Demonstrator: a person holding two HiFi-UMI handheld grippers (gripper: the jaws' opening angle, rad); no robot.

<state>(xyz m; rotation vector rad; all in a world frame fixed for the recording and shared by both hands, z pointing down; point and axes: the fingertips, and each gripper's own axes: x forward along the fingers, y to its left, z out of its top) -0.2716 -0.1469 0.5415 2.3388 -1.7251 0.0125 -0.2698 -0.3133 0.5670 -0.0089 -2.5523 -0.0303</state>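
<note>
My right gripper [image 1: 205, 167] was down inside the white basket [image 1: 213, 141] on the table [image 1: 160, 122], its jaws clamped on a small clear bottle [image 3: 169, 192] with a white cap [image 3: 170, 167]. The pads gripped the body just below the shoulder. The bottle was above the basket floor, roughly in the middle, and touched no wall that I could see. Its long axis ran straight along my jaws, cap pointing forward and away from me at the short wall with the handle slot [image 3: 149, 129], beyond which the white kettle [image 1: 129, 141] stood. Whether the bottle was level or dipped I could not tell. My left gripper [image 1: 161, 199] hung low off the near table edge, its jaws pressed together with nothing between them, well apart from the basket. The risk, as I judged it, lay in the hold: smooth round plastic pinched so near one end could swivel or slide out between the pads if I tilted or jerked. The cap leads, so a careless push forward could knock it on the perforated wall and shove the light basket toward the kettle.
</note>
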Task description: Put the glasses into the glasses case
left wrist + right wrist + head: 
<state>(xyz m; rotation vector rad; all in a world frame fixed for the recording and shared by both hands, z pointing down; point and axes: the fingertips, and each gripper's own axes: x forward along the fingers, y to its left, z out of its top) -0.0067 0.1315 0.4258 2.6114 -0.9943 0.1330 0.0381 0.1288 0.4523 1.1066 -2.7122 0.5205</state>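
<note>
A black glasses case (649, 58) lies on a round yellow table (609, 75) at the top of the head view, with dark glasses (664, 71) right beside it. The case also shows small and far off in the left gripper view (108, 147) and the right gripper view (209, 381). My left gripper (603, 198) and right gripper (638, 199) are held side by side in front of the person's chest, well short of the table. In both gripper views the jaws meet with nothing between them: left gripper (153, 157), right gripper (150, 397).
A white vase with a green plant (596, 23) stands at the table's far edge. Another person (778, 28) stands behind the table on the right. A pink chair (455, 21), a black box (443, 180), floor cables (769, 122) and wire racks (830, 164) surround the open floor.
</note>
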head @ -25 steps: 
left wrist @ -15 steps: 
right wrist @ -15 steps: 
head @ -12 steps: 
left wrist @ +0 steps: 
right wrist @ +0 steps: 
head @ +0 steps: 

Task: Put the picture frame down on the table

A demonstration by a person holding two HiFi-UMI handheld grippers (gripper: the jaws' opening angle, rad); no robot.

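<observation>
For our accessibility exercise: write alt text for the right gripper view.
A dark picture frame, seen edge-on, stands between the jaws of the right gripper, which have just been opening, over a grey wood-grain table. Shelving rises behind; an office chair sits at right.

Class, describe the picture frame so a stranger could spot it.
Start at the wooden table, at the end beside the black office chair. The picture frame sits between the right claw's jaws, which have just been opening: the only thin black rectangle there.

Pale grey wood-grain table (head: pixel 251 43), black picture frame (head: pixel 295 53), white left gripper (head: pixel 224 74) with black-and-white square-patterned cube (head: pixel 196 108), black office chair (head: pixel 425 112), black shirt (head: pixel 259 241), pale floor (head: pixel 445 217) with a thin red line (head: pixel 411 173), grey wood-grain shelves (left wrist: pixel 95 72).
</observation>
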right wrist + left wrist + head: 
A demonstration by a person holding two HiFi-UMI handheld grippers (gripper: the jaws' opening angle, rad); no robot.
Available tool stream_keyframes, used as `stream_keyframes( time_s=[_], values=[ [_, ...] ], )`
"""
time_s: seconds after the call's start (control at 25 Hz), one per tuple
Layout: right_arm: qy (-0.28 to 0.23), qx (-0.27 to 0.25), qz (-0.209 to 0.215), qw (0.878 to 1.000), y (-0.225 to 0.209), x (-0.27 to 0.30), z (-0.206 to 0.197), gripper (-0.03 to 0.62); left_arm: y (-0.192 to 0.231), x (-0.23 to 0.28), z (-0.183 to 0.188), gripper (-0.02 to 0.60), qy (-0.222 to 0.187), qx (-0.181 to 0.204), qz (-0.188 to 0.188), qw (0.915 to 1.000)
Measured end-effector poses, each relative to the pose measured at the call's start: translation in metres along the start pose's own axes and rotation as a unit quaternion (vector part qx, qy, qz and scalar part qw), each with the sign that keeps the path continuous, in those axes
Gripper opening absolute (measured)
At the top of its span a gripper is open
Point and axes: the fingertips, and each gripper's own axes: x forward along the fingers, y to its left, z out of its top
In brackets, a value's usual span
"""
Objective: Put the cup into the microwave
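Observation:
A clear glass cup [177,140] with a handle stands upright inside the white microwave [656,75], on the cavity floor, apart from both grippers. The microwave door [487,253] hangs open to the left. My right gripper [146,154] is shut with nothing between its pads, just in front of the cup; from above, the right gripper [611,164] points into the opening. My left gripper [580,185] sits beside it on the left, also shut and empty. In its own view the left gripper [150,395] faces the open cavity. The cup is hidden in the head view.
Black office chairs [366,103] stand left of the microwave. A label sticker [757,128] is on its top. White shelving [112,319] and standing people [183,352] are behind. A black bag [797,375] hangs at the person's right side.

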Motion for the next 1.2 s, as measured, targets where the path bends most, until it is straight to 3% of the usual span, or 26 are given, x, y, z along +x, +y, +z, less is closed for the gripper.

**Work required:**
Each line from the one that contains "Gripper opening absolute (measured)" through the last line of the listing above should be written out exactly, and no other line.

**Solution for this exercise:**
Gripper opening absolute (measured)
At the top of its span a gripper is open
Point and axes: the fingertips, and each gripper's own axes: x forward along the fingers, y to its left, z out of its top
In brackets, a value's usual span
"""
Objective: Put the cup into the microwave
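Observation:
A clear glass cup [177,140] with a handle stands upright inside the white microwave [656,75], on the cavity floor, apart from both grippers. The microwave door [487,253] hangs open to the left. My right gripper [146,154] is shut with nothing between its pads, just in front of the cup; from above, the right gripper [611,164] points into the opening. My left gripper [580,185] sits beside it on the left, also shut and empty. In its own view the left gripper [150,395] faces the open cavity. The cup is hidden in the head view.
Black office chairs [366,103] stand left of the microwave. A label sticker [757,128] is on its top. White shelving [112,319] and standing people [183,352] are behind. A black bag [797,375] hangs at the person's right side.
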
Motion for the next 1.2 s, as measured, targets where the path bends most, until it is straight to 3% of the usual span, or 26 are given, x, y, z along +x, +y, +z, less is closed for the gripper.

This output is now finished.